The school culture at the Jes very much reflects Irish culture. The overall organization of the school is unique to Ireland. There are two potential tracks for students to follow, the Irish track and the English track. All students take Irish as a language, but students can also choose to take all of their subjects, Math, History, Science etc., in Irish. My co-operating teacher, Sean O’Flatharta teaches history for both the Irish tracks and English tracks. I might try to observe one of his classes in Gaelic in the next few weeks just to see it although I wouldn’t be able to understand much of the content at all. The other courses they offer are English, Maths, History, Geography, Science, Business Studies, French, German, CSPE Projects, SPHE, Religion, Physical Education, Music, Art, Technical Graphics, Home Economics and also Physics, Chemistry, Biology, Business, Accounting, Economics, French, German, Music, Art, Social & Scientific, Design & Communications Graphics.

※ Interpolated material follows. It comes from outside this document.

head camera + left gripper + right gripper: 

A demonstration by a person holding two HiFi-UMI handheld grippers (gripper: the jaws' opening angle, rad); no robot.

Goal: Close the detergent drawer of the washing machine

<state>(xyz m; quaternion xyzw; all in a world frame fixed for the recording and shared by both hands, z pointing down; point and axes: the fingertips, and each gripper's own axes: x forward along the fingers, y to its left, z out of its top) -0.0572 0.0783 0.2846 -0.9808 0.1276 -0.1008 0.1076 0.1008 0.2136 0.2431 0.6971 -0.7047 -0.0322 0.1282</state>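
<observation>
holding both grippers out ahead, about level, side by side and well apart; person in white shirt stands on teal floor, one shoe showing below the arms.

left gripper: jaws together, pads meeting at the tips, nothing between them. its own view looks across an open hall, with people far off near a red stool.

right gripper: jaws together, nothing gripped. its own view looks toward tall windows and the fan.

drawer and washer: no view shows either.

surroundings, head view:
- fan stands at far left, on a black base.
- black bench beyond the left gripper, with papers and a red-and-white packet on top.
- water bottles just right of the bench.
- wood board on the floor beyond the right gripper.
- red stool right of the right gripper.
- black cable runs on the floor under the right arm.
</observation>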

Their daily schedule also reflects traditional Irish life. The students have classes in the morning and then there is a tea break at 11 until 11:30. Then there is a long lunch break from 12:15 until 2. The students do not eat their lunches at school usually.
Their curriculum and assessments are based on their leaving certification exams. In the US, we usually learn US History in addition to some European History. Similarly, at the Jes, the students all take Modern Irish history in addition to Modern European history. For me, the Modern Irish history classes are really interesting even on a pure content level because most of it I have never studied before. For the students here, however, a lot of the history is stories they’ve grown up with.
In most American schools, there is a huge emphasis on using technology in the classroom, but here, while they do use it occasionally, there is not as much as a push or pressure which reflects part of the more laid back attitude. Particularly for the 5th and 6th years, the emphasis is on knowing the material and the ability to write quality essays for their leaving certification exams at the end of the year. These are standardized tests, somewhat similar to the SATs. For history, the bulk of their assessments are based on their written work which include essays and all of their written responses to questions from the textbook that they do for homework.